Policy Paper

How State Attorneys General Advance Social Considerations in Responsible Investing






Environmental, Social, Governance (“ESG”) considerations are tools that responsible investment professionals use to evaluate a company’s long-term risk and return. The “S” captures the critical role and potential risk that social factors can have on businesses. When considering social factors in their decisions, investors are—broadly speaking—assessing how companies manage their relationships with their customers, their employees, and the communities in which they operate.  

There are innumerable examples of how social factors impact a company’s bottom line. When a company fails to disclose the potential harms that a product can cause—litigation and financial consequences ensue. When workers strike over wage disputes or unfair workplace conditions—services are interrupted and profits stall. All of these point to the material risk or financial consequences social factors could have on a company. Unsurprisingly, social factors overlap with the work state attorneys general conduct every day on behalf of their constituents—from protecting consumers, standing up for workers, defending civil rights, or combatting human trafficking.  

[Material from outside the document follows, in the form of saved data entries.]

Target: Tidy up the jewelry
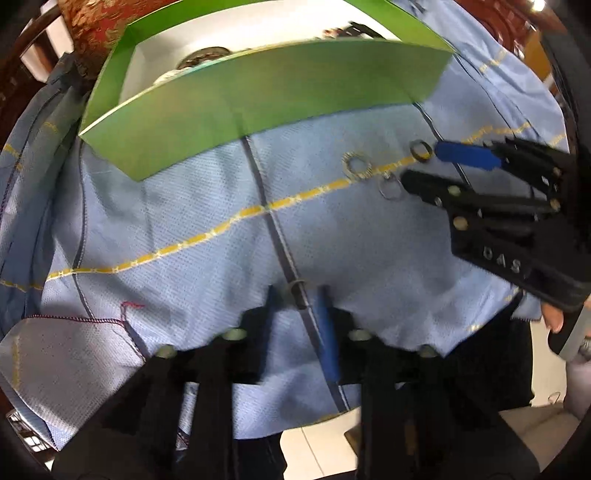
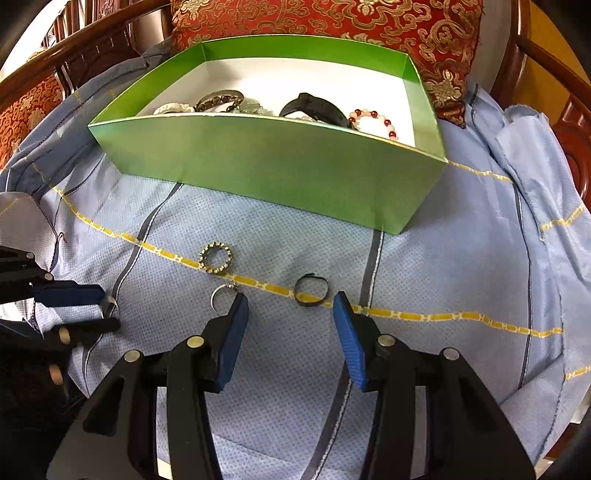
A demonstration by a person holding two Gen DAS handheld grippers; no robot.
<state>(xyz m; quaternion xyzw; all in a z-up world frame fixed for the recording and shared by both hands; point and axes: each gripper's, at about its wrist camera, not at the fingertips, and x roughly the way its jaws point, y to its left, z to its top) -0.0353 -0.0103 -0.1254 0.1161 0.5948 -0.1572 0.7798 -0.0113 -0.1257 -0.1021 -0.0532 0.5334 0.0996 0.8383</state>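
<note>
My left gripper (image 1: 298, 295) points down at the blue cloth (image 1: 184, 221), its pads closed in on a small silver ring (image 1: 297, 288); the right wrist view shows that ring (image 2: 110, 307) pinched at the left gripper (image 2: 110, 310) tips. My right gripper (image 2: 290, 300) stands open over the cloth. A dark band ring (image 2: 311, 290) lies just ahead of its pads, and a thin silver ring (image 2: 221, 297) sits beside the left pad. A studded ring (image 2: 215, 257) rests farther out. The green box (image 2: 277, 166) behind holds bracelets and a black band.
The blue cloth (image 2: 443, 266) covers a wooden seat with a red patterned cushion (image 2: 332, 22) behind the box. Wooden armrests (image 2: 546, 59) curve around both sides. In the left wrist view the right gripper (image 1: 419, 166) reaches in from the right, and pale floor (image 1: 317, 446) shows below the cloth's edge.
</note>
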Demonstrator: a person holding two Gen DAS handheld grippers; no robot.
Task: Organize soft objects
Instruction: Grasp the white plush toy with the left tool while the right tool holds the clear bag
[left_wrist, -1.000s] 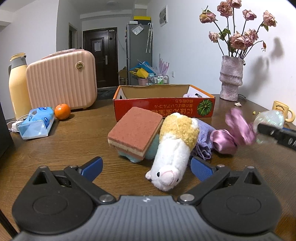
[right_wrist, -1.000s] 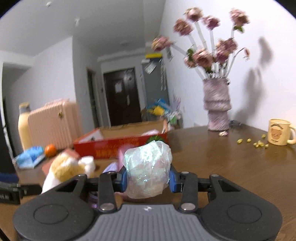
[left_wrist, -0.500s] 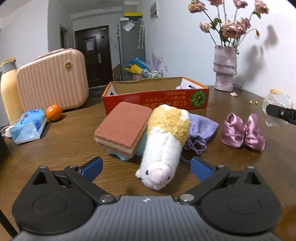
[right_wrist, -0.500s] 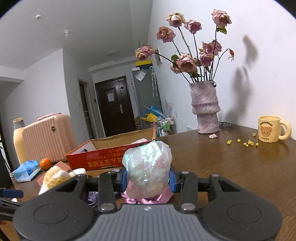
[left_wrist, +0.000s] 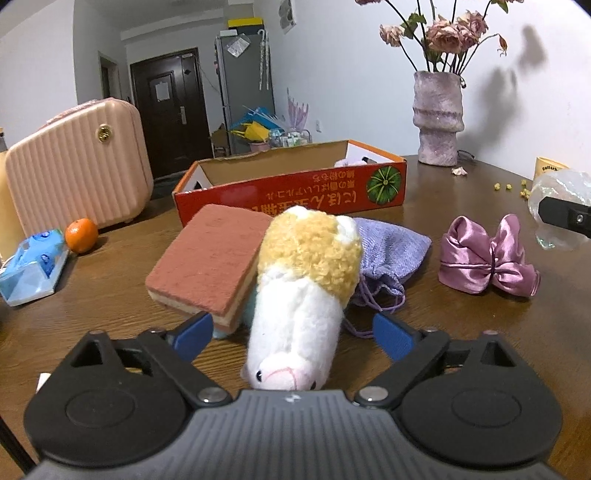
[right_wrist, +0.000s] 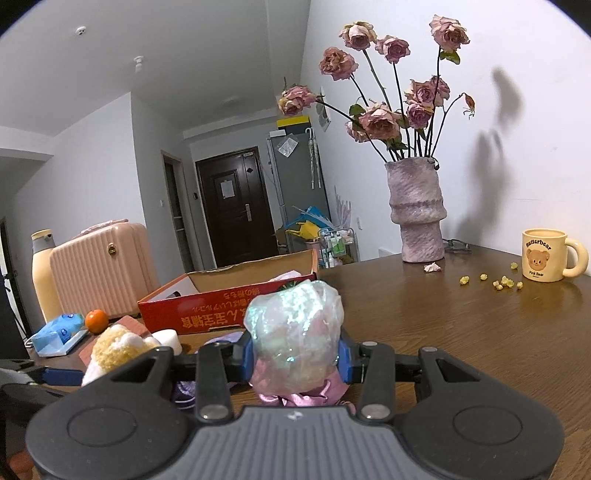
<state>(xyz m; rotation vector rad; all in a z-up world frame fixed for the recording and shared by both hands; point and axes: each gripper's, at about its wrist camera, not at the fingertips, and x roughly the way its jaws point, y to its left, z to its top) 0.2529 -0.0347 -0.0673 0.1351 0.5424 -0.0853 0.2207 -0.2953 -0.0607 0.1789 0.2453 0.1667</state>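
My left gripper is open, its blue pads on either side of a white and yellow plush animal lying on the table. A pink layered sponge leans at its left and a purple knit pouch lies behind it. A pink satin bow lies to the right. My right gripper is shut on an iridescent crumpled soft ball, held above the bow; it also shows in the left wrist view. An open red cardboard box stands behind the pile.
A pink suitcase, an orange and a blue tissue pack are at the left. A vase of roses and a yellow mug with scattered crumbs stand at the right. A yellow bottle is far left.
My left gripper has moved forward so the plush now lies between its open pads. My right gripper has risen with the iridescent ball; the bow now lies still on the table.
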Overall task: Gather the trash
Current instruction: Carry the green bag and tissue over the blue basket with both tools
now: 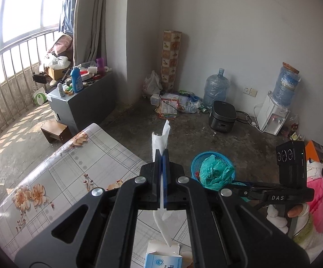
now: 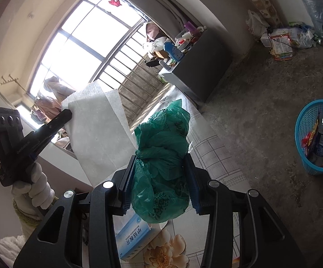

Some interest groups have inaccurately characterized social factors, claiming that utilizing social considerations is imposing one’s personal “ideological” or “political” values onto companies. This is fundamentally false. Social factors are about value, not values. This distinction is important to understanding what ESG is and how it works within a responsible investing framework.  

Why State Attorneys General, Businesses, and Investors Care About Social Risk Factors 

Investors ask social questions in order to understand all the financial risks a company faces. Some of their questions take into account legal, reputational, and political risks—all of which impact companies. Many of these questions also arise when attorneys general pursue legal claims against a company, which is why ESG issues are so important to state attorneys general. 

Below are some examples of the types of social risk factors investors and corporate boards ask about when evaluating a company.   

  • Labor:  
    • Does the company struggle with retention or high-turnover?  
    • Does the company provide fair and livable wages?  
    • Does the company provide safe working conditions for its employees?
  •  Diversity, Equity, and Inclusion (DEI): 

    • Does the company have implicit bias training and policies in place, which can reduce turnover and the risk of discrimination claims?  
    • Does the company demonstrate diversity and inclusion in its workforce, the c-suite, and the boardroom? 
    • How does the company respond to incidents of discrimination and harassment?  
    • Does the company have pay equity within its workforce, regardless of race, ethnicity, gender, religion, or sexual orientation? 
  • Community Engagement: 
    • Does the company have an adverse relationship with the local community/communities where it operates?  
    • Is there a perception that the company exploits or gives back to local communities?  
    • Does the company demonstrate transparency, care, and collaboration when certain identity groups or communities raise concerns? 
  • Supply Chain:   
  • Does the company (or any of its business partners) engage in child labor?  
  • Does the company (or its business partners’) products and services cause physical, psychological, or environmental harm to others? 
  • Does the company (or its business partners’) operations disproportionately impact indigenous communities and/or their homes?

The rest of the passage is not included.